Exposure to radium is still regulated internationally by the ICRP, alongside the World Health Organization. The International Atomic Energy Agency (IAEA) publishes safety standards and provides recommendations for the handling of and exposure to radium in its works on naturally occurring radioactive materials and the broader International Basic Safety Standards, which are not enforced by the IAEA but are available for adoption by members of the organization. In addition, in efforts to reduce the quantity of old radiotherapy devices that contain radium, the IAEA has worked since 2022 to manage and recycle disused ^{226}Ra sources.

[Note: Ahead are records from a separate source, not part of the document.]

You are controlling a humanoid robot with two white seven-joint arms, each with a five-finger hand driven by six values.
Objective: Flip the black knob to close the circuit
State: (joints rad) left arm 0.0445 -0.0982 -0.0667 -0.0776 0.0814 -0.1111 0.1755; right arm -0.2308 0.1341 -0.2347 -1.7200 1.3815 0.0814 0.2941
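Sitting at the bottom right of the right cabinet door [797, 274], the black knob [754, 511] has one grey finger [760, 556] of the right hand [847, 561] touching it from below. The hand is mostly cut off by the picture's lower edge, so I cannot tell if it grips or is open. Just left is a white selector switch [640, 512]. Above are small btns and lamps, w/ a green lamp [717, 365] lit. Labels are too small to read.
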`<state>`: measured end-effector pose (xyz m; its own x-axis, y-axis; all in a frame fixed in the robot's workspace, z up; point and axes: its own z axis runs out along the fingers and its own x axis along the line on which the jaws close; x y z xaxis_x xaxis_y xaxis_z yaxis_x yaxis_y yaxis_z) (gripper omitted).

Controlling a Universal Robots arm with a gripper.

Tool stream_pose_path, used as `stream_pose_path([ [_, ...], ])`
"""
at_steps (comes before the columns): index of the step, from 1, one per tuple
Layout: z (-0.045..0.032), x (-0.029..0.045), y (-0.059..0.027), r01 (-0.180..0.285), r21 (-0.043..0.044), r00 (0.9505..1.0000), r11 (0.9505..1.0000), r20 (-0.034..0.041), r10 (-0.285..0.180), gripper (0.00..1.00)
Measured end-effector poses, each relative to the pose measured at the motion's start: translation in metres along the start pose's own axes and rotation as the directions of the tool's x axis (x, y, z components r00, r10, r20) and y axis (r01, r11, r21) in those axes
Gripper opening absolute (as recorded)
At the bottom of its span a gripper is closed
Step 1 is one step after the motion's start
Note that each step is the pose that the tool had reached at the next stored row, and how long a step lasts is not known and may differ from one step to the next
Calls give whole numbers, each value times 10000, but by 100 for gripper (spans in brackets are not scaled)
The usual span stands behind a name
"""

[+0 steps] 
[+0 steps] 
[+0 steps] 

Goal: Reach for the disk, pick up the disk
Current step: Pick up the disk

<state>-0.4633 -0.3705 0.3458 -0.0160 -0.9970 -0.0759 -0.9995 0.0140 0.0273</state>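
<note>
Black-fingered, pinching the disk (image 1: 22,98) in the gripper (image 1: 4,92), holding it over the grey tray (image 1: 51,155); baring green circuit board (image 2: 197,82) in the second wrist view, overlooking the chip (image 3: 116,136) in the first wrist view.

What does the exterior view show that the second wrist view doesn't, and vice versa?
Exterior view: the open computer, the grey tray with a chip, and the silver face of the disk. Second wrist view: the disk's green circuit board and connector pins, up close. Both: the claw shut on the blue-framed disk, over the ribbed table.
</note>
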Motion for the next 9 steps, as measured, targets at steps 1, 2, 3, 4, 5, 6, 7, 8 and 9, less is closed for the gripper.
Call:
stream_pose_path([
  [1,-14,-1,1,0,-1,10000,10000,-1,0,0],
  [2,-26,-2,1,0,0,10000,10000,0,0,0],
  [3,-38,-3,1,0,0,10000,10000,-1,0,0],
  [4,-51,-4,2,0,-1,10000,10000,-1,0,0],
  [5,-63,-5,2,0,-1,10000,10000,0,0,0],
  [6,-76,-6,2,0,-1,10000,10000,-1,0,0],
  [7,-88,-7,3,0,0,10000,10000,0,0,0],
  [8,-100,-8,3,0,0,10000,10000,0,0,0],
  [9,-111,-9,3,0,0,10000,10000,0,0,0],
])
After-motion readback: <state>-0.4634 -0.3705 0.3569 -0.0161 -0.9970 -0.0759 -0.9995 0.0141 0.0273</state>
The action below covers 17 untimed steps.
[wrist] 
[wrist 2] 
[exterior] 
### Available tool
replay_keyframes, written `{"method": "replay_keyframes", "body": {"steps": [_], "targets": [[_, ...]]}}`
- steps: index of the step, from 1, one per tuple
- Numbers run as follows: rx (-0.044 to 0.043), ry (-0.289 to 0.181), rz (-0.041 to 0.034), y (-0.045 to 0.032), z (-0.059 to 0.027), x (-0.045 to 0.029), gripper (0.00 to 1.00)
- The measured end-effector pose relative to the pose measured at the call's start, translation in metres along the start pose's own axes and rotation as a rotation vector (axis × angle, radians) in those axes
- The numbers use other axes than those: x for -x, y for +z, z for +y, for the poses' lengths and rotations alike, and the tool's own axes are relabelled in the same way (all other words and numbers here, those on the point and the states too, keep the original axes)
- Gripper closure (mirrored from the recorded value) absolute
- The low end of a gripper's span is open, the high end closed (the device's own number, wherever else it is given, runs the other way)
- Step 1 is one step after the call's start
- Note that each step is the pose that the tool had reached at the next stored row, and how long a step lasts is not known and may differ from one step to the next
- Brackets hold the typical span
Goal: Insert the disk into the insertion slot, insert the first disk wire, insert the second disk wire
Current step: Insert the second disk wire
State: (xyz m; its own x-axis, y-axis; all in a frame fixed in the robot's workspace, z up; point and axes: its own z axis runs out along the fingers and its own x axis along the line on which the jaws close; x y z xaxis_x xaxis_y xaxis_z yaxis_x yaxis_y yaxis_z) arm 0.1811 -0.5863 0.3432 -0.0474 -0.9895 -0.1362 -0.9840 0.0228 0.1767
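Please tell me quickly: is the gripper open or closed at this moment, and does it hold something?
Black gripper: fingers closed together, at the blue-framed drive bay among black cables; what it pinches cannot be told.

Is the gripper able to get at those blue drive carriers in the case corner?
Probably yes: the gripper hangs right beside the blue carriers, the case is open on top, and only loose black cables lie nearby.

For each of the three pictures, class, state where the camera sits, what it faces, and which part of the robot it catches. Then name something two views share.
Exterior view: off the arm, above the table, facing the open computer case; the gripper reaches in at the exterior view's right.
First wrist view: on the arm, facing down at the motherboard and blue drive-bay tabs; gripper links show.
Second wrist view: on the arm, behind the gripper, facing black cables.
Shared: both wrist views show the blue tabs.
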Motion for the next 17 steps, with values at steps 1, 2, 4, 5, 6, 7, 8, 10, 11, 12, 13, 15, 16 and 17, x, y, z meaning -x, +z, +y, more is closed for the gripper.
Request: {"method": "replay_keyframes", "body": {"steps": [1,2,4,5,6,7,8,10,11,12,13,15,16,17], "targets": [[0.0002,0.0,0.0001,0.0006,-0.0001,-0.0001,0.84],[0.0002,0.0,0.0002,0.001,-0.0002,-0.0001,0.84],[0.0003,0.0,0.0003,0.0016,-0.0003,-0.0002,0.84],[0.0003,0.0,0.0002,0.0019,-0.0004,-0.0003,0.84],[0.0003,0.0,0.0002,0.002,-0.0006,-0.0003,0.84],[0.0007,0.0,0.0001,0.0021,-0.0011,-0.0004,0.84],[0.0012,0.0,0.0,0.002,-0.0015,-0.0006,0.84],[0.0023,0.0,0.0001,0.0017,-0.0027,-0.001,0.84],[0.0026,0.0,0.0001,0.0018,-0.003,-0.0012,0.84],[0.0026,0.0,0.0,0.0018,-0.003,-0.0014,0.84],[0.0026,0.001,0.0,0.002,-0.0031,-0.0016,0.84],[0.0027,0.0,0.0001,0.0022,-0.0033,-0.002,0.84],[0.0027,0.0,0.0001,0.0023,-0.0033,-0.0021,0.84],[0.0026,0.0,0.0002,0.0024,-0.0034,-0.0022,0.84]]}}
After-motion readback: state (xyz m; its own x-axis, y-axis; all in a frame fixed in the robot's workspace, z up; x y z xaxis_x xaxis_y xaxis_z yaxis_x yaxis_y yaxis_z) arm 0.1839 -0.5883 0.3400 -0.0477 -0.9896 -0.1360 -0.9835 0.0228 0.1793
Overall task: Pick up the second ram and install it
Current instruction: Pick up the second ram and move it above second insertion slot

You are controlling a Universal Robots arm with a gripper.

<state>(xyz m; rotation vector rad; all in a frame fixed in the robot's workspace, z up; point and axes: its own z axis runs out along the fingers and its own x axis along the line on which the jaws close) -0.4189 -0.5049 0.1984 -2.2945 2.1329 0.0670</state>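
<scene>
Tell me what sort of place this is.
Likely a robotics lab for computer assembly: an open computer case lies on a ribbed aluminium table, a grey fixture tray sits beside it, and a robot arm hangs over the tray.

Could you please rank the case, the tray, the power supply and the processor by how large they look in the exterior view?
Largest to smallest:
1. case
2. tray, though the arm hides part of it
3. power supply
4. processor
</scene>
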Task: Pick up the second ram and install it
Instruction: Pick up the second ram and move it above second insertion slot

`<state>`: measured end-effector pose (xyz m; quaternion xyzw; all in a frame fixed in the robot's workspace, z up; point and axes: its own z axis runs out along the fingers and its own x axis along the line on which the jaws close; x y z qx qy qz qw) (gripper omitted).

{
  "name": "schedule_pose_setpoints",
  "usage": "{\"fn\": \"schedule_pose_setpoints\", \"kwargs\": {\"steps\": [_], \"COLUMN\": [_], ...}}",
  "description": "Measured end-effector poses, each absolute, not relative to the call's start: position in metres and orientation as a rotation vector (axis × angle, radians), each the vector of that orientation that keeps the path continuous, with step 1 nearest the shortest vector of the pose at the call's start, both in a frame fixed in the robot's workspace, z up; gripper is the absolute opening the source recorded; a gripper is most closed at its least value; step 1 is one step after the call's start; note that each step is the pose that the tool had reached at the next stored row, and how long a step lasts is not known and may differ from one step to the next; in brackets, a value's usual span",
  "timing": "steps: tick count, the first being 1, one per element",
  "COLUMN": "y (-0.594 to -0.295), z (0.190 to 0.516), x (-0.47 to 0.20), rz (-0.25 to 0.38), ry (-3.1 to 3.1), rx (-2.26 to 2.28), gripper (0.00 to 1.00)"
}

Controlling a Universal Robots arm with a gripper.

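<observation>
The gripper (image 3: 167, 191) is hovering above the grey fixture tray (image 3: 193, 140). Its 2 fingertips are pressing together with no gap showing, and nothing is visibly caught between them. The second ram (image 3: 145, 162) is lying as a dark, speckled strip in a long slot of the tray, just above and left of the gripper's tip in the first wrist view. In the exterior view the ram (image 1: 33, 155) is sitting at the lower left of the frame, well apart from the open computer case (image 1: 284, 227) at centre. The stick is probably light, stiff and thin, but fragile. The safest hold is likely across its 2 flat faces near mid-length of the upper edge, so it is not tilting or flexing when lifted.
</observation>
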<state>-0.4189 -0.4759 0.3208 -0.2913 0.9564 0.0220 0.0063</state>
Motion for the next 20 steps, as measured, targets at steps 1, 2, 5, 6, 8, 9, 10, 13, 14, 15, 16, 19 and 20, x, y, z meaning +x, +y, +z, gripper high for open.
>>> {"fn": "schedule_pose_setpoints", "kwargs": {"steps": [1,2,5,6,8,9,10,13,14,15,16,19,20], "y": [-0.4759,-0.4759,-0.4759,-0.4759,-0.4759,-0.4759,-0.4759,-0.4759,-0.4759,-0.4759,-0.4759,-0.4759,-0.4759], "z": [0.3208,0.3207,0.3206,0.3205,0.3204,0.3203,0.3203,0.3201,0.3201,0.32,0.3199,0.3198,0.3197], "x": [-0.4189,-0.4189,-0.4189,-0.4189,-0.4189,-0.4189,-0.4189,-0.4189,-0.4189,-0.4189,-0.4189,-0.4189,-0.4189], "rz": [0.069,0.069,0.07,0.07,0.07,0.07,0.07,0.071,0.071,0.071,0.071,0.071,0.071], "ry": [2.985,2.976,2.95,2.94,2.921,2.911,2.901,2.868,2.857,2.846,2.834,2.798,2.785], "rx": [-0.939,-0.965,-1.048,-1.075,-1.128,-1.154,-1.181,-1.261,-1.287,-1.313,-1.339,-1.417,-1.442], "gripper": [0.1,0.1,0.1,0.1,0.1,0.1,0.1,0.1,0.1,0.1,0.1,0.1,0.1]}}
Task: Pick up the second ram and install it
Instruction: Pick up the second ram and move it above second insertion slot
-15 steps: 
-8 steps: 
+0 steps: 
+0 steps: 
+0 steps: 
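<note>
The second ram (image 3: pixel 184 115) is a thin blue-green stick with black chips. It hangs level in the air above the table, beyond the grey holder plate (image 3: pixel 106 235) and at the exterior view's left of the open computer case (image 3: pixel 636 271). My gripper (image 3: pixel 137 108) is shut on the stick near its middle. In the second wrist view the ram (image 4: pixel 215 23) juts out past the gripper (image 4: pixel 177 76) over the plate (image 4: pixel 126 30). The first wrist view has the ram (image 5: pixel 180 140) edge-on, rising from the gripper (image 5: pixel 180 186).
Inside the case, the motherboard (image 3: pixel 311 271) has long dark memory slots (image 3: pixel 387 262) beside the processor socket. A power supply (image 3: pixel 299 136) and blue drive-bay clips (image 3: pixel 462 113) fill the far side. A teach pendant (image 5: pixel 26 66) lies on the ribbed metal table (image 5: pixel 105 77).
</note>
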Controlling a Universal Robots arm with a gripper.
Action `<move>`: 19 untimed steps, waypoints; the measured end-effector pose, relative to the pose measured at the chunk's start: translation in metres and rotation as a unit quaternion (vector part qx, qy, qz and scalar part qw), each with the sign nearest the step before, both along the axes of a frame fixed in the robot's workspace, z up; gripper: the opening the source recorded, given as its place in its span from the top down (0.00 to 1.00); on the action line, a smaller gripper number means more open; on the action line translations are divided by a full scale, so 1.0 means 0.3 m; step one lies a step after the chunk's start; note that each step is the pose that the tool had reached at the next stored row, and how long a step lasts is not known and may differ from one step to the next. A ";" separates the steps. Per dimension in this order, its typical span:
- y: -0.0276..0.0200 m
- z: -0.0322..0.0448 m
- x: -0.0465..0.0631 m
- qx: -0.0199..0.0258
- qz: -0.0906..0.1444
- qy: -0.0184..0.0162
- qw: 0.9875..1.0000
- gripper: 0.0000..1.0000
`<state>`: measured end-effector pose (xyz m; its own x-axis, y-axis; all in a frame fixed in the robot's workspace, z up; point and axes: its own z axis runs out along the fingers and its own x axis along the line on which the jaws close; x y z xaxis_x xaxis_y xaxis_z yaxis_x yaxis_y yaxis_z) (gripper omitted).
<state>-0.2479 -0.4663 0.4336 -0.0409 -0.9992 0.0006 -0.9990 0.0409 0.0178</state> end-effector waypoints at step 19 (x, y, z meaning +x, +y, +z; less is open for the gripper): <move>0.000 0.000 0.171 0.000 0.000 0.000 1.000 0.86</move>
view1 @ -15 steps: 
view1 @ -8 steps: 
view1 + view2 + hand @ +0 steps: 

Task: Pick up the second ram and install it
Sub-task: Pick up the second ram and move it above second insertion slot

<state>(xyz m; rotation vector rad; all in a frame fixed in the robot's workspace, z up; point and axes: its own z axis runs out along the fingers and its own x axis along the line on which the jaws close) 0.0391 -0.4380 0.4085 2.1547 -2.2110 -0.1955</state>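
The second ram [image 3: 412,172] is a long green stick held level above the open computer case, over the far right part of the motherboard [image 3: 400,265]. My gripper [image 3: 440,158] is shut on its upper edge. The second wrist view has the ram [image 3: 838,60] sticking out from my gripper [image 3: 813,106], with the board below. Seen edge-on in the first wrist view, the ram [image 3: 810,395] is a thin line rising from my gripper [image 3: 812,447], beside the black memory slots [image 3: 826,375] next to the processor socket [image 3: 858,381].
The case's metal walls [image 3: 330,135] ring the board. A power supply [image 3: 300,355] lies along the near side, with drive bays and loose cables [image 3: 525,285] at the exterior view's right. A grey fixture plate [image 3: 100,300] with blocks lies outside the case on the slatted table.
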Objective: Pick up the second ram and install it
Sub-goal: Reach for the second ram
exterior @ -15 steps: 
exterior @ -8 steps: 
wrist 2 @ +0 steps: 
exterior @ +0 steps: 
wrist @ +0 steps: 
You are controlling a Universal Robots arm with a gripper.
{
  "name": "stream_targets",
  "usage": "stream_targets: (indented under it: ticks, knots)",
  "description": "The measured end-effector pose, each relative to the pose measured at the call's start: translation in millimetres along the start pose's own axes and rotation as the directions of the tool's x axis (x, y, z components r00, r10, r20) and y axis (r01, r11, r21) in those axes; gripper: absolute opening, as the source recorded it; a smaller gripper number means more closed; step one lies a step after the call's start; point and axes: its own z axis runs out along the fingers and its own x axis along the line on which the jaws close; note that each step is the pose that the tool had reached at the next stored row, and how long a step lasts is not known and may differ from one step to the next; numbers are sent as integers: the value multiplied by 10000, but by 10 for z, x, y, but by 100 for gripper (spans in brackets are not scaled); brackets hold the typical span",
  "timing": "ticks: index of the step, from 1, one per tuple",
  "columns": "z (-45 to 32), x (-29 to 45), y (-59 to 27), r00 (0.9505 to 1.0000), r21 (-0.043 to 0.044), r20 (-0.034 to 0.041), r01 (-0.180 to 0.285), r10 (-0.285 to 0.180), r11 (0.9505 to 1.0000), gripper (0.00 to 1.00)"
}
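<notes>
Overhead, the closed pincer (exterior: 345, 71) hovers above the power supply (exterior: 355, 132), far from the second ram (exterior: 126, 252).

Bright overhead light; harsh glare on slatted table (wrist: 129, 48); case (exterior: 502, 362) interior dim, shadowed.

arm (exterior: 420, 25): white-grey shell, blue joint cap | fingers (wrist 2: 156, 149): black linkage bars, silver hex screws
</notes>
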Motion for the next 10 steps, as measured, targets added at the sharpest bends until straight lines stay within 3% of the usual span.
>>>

In several countries, further regulations exist and are applied beyond those recommended by the IAEA and ICRP. For example, in the United States, the Environmental Protection Agency-defined Maximum Contaminant Level for radium is 5 pCi/L for drinking water; at the time of the Manhattan Project in the 1940s, the "tolerance level" for workers was set at 0.1 micrograms of ingested radium. The Occupational Safety and Health Administration does not specifically set exposure limits for radium, and instead limits ionizing radiation exposure in units of roentgen equivalent man based on the exposed area of the body. Radium sources themselves, rather than worker exposures, are regulated more closely by the Nuclear Regulatory Commission, which requires licensing for anyone possessing ^{226}Ra with activity of more than 0.01 μCi. The particular governing bodies that regulate radioactive materials and nuclear energy are documented by the Nuclear Energy Agency for member countries for instance, in the Republic of Korea, the nation's radiation safety standards are managed by the Korea Radioisotope Institute, established in 1985, and the Korea Institute of Nuclear Safety, established in 1990 and the IAEA leads efforts in establishing governing bodies in locations that do not have government regulations on radioactive materials.